Let’s take a closer look, and remember that a diverse cover crop mix can accomplish several of these at once.

We’ll start with a few of our customers’ gardens and let them tell you about their experiences in their own words! Then, we’ll explain how and why planting a cover crop in your garden this season will boost your soil’s fertility.

Crimson Clover

Heirloom Tomatoes with Crimson Clover cover crop

Tomatoes with Crimson Clover cover crop. A perfect illustration of the “no bare soil” concept.

“Experimented in one of my six raised beds (4’W x 16’L) and was very happy with virtually no weeds. Plan to use this as a between plantings cover crop going forward!!”

– Skipper

“I needed a ground cover that would improve my really bad soil and offer the disappearing bees and pollinators a refreshment stand. As usual, Terroir filled the bill. I planted these seeds in several different locations and they sprouted and grew in every one of them – from crushed granite mixed with sandy soil to soil that had been covered for YEARS by heavy green plastic. Full sun, partial shade – it made no difference. They thrived.

And two days ago they started to bloom AND I saw three honey bees land on them. ”

– Karen

Garden Cover Up Mix

Two Pollinators on Garden Cover Up Mix cover crop
Garden Cover Up Mix with two pollinators

“Germination was excellent. I have a beautiful cover crop that the bees are totally enjoying. This mix has been the easiest cover crop I have ever planted, no fuss, very little upkeep, just add a little moisture. It’s so magnificent I spend 5-10 minutes every day just enjoying it.”

– Linda

“I’ve grown vegetables in my 4 4’x12′ raised beds for over 25 year, renewing the soil annually with a layer of compost; yields had become just OK. Two autumns ago I planted the Cover Up Mix, turned it into the soil in spring, covered the beds with the usual compost; happily report last year’s yields were up appreciably. The garden was positively lush (an unusual state in our high desert environment with 2017’s prolonged high summer heat). So I planted your cover crop mix again last fall and am looking forward to this year’s results. Definitely recommend!”

– Kerry

“First time I’ve used a cover crop; planted 6 weeks ago in 1/2 of my garden because the other half was still producing. Easy to plant, grew quickly with great coverage. The best part is that everywhere the cover crop was planted there are NO WEEDS! Morning glory has been my biggest problem and I have none where I planted the cover crop. Seeing the comparison between the two halves has made me a believer… already re-ordered enough for the whole garden for next year, and plan on using it in my flower beds, too. Highly recommend!”

– Pamela

Soil Builder Mix

Soil Builder Mix cover crop
Soil Builder Mix just starting to grow.

“Great germination, fast early growth and very thick. Really looking forward to better soil.”

– Victoria

“I love this! It is growing so healthy and lush. I love the great variety of plants in it. It will get turned in as a green manure day after tomorrow and I am so looking forward to reaping the benefits!”

– Donna

How and Why Cover Crops Work

Cereal Rye suppressing weeds
Cereal Rye suppressing weeds. I had to open space up just to get the photo – there was no room and no sun for a weed to get started!

Suppress Weeds

The best way to suppress weeds is with a highly competitive crop that quickly forms a canopy and shades weeds out. Summer annual cover crops like buckwheat and crimson clover form tight, dense canopies and will often outgrow many weeds. A diverse mixture of cover crops like our Garden Cover Up Mix – which includes both buckwheat and crimson clover – is much more weed-competitive than a single species.

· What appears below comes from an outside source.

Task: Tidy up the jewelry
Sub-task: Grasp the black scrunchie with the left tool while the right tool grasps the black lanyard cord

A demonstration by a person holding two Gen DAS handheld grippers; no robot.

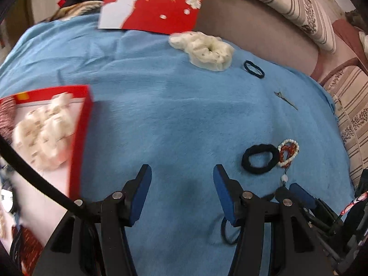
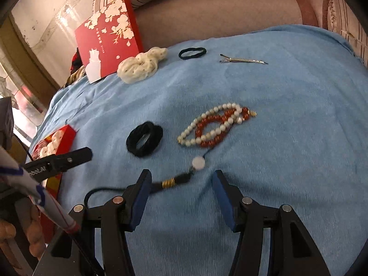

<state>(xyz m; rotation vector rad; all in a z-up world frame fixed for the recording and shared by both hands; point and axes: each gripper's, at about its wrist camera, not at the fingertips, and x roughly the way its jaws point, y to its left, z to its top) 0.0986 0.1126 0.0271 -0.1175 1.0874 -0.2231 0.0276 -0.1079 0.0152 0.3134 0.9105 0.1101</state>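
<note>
Progress looks slight: one cream scrunchie (image 1: pixel 43 135) already lies in the red box (image 1: pixel 85 119) at the left, while the rest is scattered on the blue blanket (image 1: pixel 161 105). Bead bracelet (image 2: pixel 216 124), thick black scrunchie (image 2: pixel 144 141), thin black hair tie (image 2: pixel 192 53), metal clip (image 2: pixel 241 59) and a second cream scrunchie (image 2: pixel 140 65) wait. Left tongs (image 1: pixel 181 174) and right tongs (image 2: pixel 181 179) both stand wide and empty, the right ones near the bracelet's tassel (image 2: pixel 174 181).
</note>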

Reduce Weeds in Next Year’s Garden

Planted in late summer or early fall as part of our Garden Cover Up mix, cereal rye is one of the best weed-suppressing tools if your next crop in that bed will be a legume like beans, chickpeas, lentils, peas, or soybeans as it aggressively ties up nitrogen – leaving little for weeds to use. 

The legumes don’t mind, because they just fix their own nitrogen.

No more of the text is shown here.